Nous entrons en carême, par la célébration des Cendres : « poussière, nous sommes ».Ce geste qui se réfère à la cendre de l’Ancien Testament manifeste notre désir de pénitence, de repentir. Cette marque sur notre front ou dans nos mains, nous invite à l’humilité devant notre condition mortelle, à prendre conscience de nos fragilités, à nous tourner avec confiance vers le Seigneur. N’est-ce pas l’attitude de l’enfant prodigue. ? Ce fils révolté qui veut vivre sa vie, qui refuse d’être soumis, qui croit qu’il sera plus libre s’il est totalement indépendant. C’est le refus du père. Mais survient un événement qui le fait réagir : c’est la famine. Après avoir gaspillé, il se trouve dans la misère, plus misérable que les bêtes qu’il garde. Devant le gâchis de sa vie, il s’arrête, il descend en lui-même. Il décide donc de retourner chez son père en reconnaissant son mal, sa faute et en reconnaissant aussi qu’il le mérite.

Revenir au Seigneur, c’est prendre la même route que l’enfant prodigue. C’est faire un temps d’arrêt, se remettre en cause. C’est prendre un temps de réflexion et de prière. C’est prendre le temps de rencontrer Dieu et les autres, c’est prendre le temps de témoigner.

En cette année 2011, revenir au Seigneur consistera pour nous à nous inquiéter de la recrudescence de la violence : bagarres dans les écoles, dans la rue, dans les familles. Les médias nous abreuvent de tous ces faits qui nous inquiètent, nous maintiennent dans la peur, la méfiance, l’angoisse, qui fragilisent la personne, le couple, la famille, la société. Nous disons que nous n’y pouvons rien et nous nous voilons la face. Mais prenons le temps de nous interroger : quelle est notre part de responsabilité ?

Revenir au Seigneur, c’est aussi se demander ce qui a pu nous éloigner de lui : les relations en famille, les conflits d’intérêt, les questions d’héritage, la débrouillardise. Tous ces chemins utilisés pour que se réalisent « nos affaires », quitte à piétiner les autres, au détriment du bien commun. N’y pouvons-nous vraiment rien ? N’avons-nous pas notre part de responsabilité ?

Revenir au Seigneur en cette année 2011, c’est reconnaître que notre Dieu, ce Père à la fois miséricordieux et exigeant nous invite à construire son Royaume. Nous sommes son Eglise envoyée pour annoncer la Bonne Nouvelle du Ressuscité. Aussi, prenons le temps de vivre à l’écoute du Christ et de nous laisser saisir par son Esprit. Prenons le temps de nous regarder tels que nous sommes, de laisser agir l’Esprit en nous. Prenons le temps de regarder le monde tel qu’il est, d’accueillir le regard de ceux que nous côtoyons dans notre travail, dans notre quartier. Prenons le temps de nous recueillir, de méditer la parole de Dieu, de prier. Alors, nous pourrons être capables de faire l’aumône, de jeûner.
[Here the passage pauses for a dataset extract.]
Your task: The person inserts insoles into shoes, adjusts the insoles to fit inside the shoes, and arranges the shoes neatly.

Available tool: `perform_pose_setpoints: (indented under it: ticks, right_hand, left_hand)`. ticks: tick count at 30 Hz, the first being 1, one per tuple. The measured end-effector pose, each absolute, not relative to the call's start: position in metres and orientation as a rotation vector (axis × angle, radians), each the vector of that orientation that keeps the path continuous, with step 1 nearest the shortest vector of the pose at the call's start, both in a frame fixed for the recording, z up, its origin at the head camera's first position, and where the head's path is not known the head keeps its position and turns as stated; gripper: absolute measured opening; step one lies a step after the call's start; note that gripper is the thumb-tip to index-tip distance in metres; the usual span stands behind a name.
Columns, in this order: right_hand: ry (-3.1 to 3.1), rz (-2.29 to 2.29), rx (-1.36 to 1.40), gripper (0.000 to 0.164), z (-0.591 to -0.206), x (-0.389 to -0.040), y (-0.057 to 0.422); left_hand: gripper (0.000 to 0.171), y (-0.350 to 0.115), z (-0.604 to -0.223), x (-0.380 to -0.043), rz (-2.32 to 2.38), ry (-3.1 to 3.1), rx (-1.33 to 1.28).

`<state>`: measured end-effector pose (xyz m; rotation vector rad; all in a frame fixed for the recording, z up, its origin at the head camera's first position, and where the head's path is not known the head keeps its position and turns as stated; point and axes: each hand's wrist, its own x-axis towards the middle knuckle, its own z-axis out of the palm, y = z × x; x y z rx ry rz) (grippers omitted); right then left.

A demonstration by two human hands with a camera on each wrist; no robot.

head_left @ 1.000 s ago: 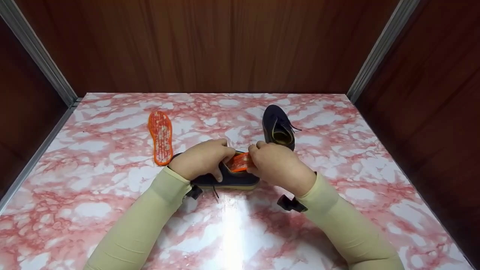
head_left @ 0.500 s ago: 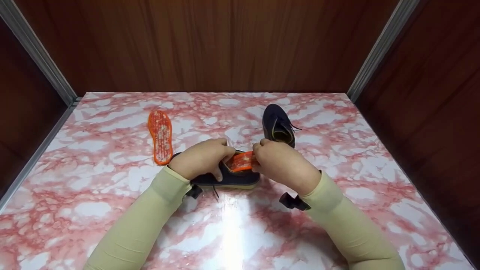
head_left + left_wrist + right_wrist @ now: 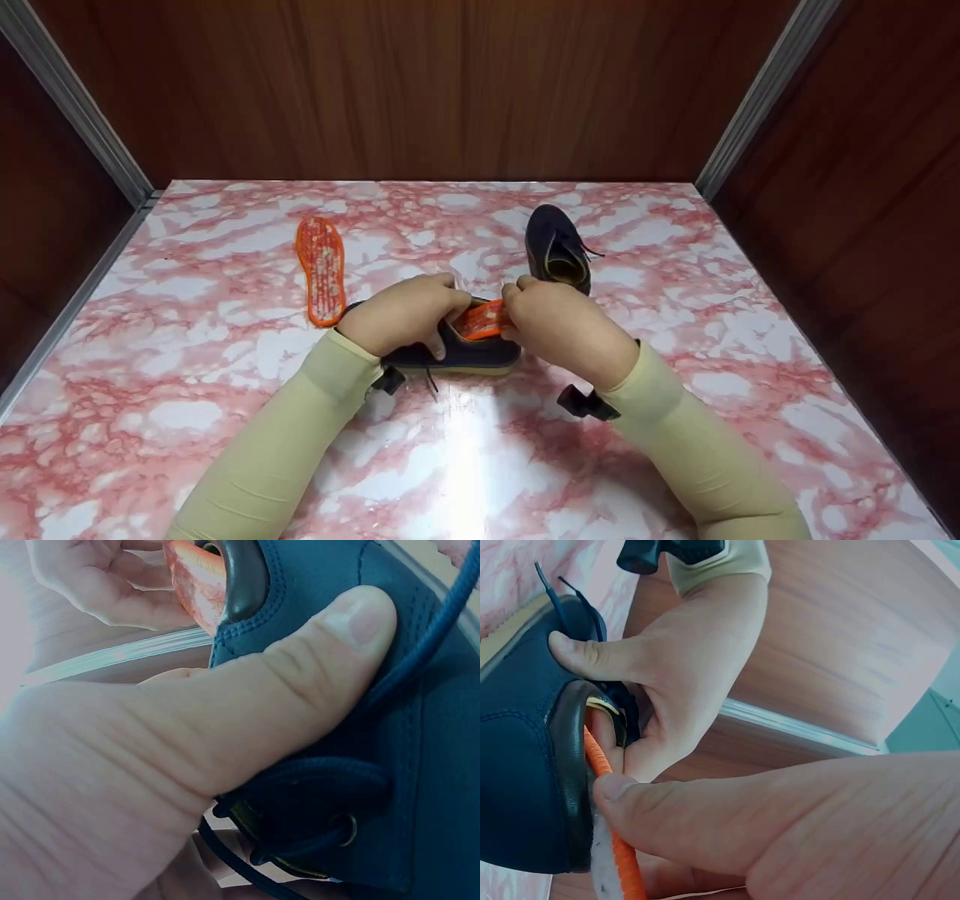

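Observation:
A navy lace-up shoe (image 3: 472,356) lies sideways on the table in the head view, toe to the left. My left hand (image 3: 401,311) grips it around the laced part, the thumb pressing the near side, as the left wrist view shows on the dark upper (image 3: 322,712). An orange-rimmed insole (image 3: 478,321) with a red and white speckled top reaches into the shoe's opening. My right hand (image 3: 566,322) pinches its heel end, the thumb on the orange ribbed edge (image 3: 622,862) in the right wrist view. The insole's front part is hidden inside the shoe.
A second, matching insole (image 3: 324,274) lies flat to the left, close to the held shoe's toe. The other navy shoe (image 3: 551,236) stands behind my right hand, toe pointing away. Wood-grain panels (image 3: 450,90) wall in the red-and-white marbled table (image 3: 187,412).
My right hand first drew slightly right with the insole's heel end, baring more of it, then shifted slightly back left. My left hand has kept its grip on the shoe.

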<state>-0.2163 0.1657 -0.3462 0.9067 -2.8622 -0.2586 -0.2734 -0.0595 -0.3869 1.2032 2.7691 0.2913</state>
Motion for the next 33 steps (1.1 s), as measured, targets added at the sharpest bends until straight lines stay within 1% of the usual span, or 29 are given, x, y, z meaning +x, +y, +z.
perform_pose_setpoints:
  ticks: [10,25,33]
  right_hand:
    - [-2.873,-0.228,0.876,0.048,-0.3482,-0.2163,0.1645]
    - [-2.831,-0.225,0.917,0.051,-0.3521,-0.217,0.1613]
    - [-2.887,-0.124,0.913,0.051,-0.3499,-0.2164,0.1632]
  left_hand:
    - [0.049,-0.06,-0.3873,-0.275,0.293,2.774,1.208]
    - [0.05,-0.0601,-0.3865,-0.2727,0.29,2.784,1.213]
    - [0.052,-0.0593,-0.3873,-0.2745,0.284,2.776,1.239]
La célébration de Pâques va clôturer notre temps de carême. Revenir au Seigneur, c’est reconnaître que notre fragilité n’est pas désespérante. Elle est entre les mains de Celui qui a relevé d’entre les morts son Fils bien-aimé, pour en faire le premier-né d’une multitude. Ce temps de carême nous est offert pour réveiller en nous l’amour de Dieu et l’amour de nos frères, et nous comprenons mieux l’importance de ce qui nous est proposé : la prière, le jeûne et l’aumône.

Prenons résolument le chemin qui nous conduit à PAQUES. Dieu notre Père nous appelle à vivre, il connaît ce qui nous retient loin de Lui. Que « l’entraînement » du CAREME nous ouvre des espaces neufs, des chemins de liberté, que nos partages, nos prières et notre jeûne renouvellent notre vie de baptisé et nous conduise vers la lumière de PAQUES dans une vie renouvelée.